Results and discussion
We designed and used an Agilent custom barley array (ArrayExpress: A-MEXP-1728), representing 42,302 expressed genes, to screen whole genome–amplified DNA derived from multidimensional pools of BAC clones that were also incorporated into the HICF physical map (data not shown). The barley BAC library consists of 147,840 clones which were sequentially assigned to 55 Super Pools (SPs) with seven 384-well plates per SP. Plate, row, and column pools from each SP were further pooled, respectively, into five Matrix Plate Pools (MPPs), eight Matrix Row Pools (MRPs), and 10 Matrix Column Pools (MCPs), for a total of 23 Matrix Pools (MPs) (see “Barley BAC library pooling strategy” in the Materials and methods). Each SP is estimated to represent ~1/16th of the whole barley genome, a feature that reduces the problem of multiple addressing when deconvoluting gene to BAC associations. To date, we have screened a 1× equivalent of the barley genome (i.e., the MPs from 16 SPs; data not shown) to couple gene-to-BAC addresses as a contribution to the International Barley Genome Sequencing Consortium effort (10). We describe here the proof-of-principle involving two SPs: SP1 and SP2.

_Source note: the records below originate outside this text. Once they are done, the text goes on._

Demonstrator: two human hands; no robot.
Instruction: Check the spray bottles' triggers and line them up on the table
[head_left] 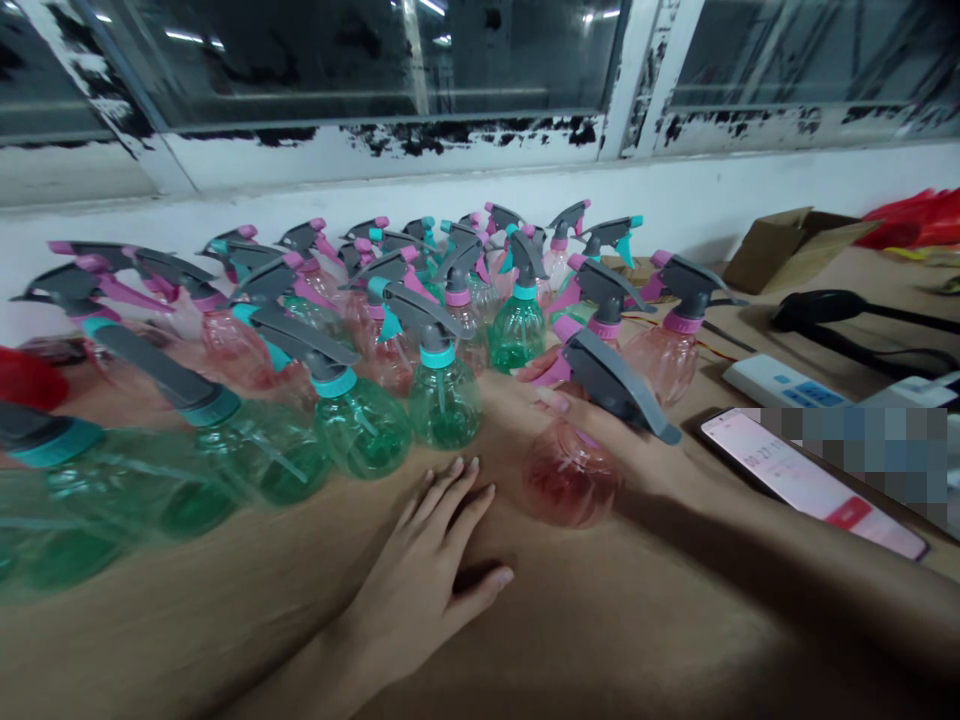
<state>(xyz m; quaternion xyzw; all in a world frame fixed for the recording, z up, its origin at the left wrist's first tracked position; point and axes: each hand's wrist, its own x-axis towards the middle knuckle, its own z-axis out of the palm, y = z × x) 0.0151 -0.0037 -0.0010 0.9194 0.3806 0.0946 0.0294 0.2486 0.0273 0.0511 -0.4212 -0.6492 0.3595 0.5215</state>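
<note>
My left hand (424,560) lies flat on the brown tabletop with its fingers stretched out, holding nothing. A green spray bottle (444,400) with a turquoise collar stands just beyond its fingertips. On the right, my right hand (600,425) is closed around the neck of a pink spray bottle (571,478), below its grey spray head. That bottle is slightly tilted, and its head partly hides my fingers. Another pink spray bottle (664,358) stands behind my right wrist. A second green spray bottle (364,425) stands farther left.
Many pink and green spray bottles crowd the table's left and back, below a window wall. At the right lie a phone (810,480) showing a timer, a white device (784,382) and black straps (840,325). An open cardboard box (772,250) stands behind them, near red material (915,220).
</note>
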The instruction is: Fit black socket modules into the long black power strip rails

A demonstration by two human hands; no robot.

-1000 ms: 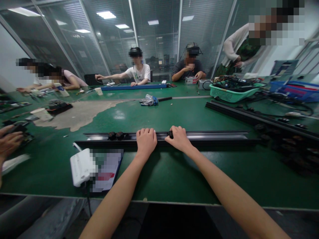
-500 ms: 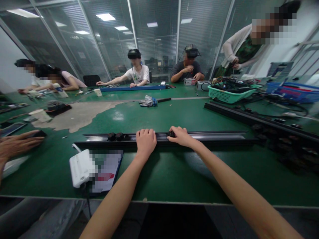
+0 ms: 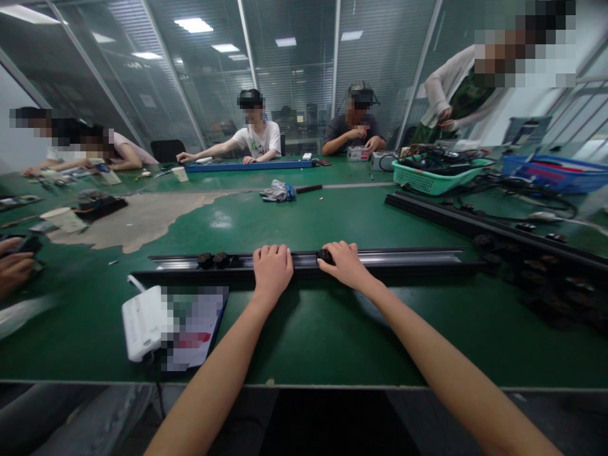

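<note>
Long black rail with shiny channel [image 3: 306, 273] laid on green tabletop [image 3: 332, 342], gripped by left hand [image 3: 274, 271], fingers together, clamped over it. Small round black part [image 3: 325, 256] pinched at channel between thumb and fingers of right hand [image 3: 348, 265]. Two round black knobs [image 3: 206, 260] set farther left.

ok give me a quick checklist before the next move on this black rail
1. Left hand on the long straight black rail: ok.
2. Right hand holding the small round black part: ok.
3. That part fully seated in the rail: cannot tell, partly covered.
4. Two other round black parts apart from the left hand: ok.
5. White rectangular box not touching the rail: cannot tell, its white stub reaches close.
</note>
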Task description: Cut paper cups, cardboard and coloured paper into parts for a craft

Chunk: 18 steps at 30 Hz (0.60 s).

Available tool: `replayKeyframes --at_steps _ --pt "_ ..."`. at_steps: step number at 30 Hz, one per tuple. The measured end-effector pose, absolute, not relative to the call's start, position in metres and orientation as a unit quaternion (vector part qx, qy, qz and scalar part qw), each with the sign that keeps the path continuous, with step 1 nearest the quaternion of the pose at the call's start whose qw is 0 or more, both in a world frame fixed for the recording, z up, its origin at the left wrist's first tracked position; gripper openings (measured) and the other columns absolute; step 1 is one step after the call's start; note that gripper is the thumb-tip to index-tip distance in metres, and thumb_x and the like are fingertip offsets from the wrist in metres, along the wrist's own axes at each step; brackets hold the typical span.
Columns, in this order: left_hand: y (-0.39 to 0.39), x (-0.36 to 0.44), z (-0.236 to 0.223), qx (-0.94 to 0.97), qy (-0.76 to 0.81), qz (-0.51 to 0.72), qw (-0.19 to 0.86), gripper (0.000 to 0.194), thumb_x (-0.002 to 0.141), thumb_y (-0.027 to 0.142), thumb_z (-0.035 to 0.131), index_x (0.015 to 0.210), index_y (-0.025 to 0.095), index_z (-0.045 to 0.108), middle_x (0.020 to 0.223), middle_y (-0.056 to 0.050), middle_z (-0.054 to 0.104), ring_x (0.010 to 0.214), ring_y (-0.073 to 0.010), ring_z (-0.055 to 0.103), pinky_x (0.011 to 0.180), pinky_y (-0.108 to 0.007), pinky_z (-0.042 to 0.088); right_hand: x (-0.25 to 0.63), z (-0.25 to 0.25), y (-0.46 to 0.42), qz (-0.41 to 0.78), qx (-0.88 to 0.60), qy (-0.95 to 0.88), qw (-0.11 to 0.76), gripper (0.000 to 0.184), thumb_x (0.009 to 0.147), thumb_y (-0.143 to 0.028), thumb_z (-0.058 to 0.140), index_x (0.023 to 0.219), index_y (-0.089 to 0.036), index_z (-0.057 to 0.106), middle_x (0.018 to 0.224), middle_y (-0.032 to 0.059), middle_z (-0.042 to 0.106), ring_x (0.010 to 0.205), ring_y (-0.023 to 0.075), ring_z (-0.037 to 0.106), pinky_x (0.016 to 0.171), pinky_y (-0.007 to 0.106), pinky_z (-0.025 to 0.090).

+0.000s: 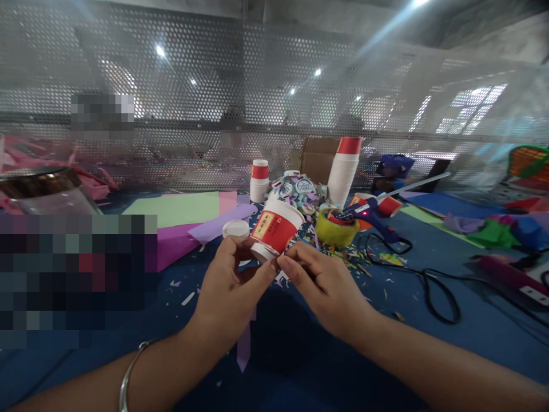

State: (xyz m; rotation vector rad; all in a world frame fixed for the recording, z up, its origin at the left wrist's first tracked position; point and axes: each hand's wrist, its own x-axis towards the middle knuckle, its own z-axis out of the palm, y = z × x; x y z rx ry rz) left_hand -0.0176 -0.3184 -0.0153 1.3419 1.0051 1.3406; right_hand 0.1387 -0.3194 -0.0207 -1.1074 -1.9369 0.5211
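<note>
A red and white paper cup (278, 230) is tilted in front of me, its wide end up and to the right. At its narrow lower end sits a white round piece (261, 252). My left hand (229, 283) grips that lower end between thumb and fingers. With thumb and forefinger pinched together, my right hand (328, 286) meets the cup's lower right edge; whatever small part lies in the pinch is hidden. Just behind my left fingers lies a white round cup-like piece (235, 229). A purple paper strip (243, 348) shows below my left hand.
A blue glue gun (375, 212) with a red light rests by a yellow tape roll (337, 230), its black cord (441, 309) looping rightward. Stacked cups (343, 174) and a decorated pile (295, 187) stand behind. Coloured paper sheets (180, 207) and scraps cover the blue table (326, 372).
</note>
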Motion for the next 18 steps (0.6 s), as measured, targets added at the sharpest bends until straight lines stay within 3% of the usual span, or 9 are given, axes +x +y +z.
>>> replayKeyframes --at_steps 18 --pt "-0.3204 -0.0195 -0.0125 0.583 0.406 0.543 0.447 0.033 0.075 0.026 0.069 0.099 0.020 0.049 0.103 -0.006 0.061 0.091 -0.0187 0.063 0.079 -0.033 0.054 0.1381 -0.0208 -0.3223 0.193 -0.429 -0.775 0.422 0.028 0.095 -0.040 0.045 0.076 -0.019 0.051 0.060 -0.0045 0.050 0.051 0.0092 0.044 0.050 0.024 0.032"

We independently labeled each MP of SP1 with Cy3 and each MP of SP2 with Cy5, and then co-hybridized each of the 23 pairs of labeled MPs (one MP from each SP) to one of our custom barley microarrays. Therefore, 23 microarrays in total were used to screen all the MPs of both SPs. Following signal extraction from scanned images, data were imported into GeneSpring software (Agilent) to normalize overall signal between each MP microarray. Downstream data processing scripts were written in GenStat software (VSN International) (Supplementary Material) to create a two-stage semi-automated procedure for the identification of BAC clones containing genes corresponding to probes on the microarray. Both stages exploit features of the MP strategy. The first identifies, separately for the plate, row, and column MPs, those probes which have high signals only two times in a single dimension (Figure 2A). The second combines this information across dimensions (plates, rows, and columns) and matches the output with the known BAC-pooling patterns, to allow deconvolution and identification of the individual BAC clones that contain genes corresponding to probes on the microarray (Figure 2, B and C). The scripts can simultaneously deconvolute single and double BAC hits (the latter have two addresses in one of the three dimensions due to high signals in three MPs for that dimension), with the following criteria: (i) the minimum gScore (weighted log-ratio) of plate, row, and column MPs must be >0.9 for both single and double BAC hits; (ii) for a single BAC hit, the third-highest signal in plate, row, and column MPs must be <100; for double BAC hits, the fourth highest signal in plate, row, and column MPs must be <100. If any of these criteria was not met, the probe was filtered out. After filtering, a total of 1364 BACs (531 from SP1, 833 from SP2) hybridized to 3089 microarray probes (Table 1). This included 738 BACs that hybridized to two or more probes and 626 BACs with a unique hit. Of 74 probes that had double BAC hits, 26 were adjacent in the stock plates, suggesting contamination during processing, and were therefore removed. From the annotation of the positive probes, genetic map locations were available for 25% of the corresponding unigenes, providing genetic anchoring information for 352 BACs from SP1 and SP2 (Table 1; Supplementary Table S1).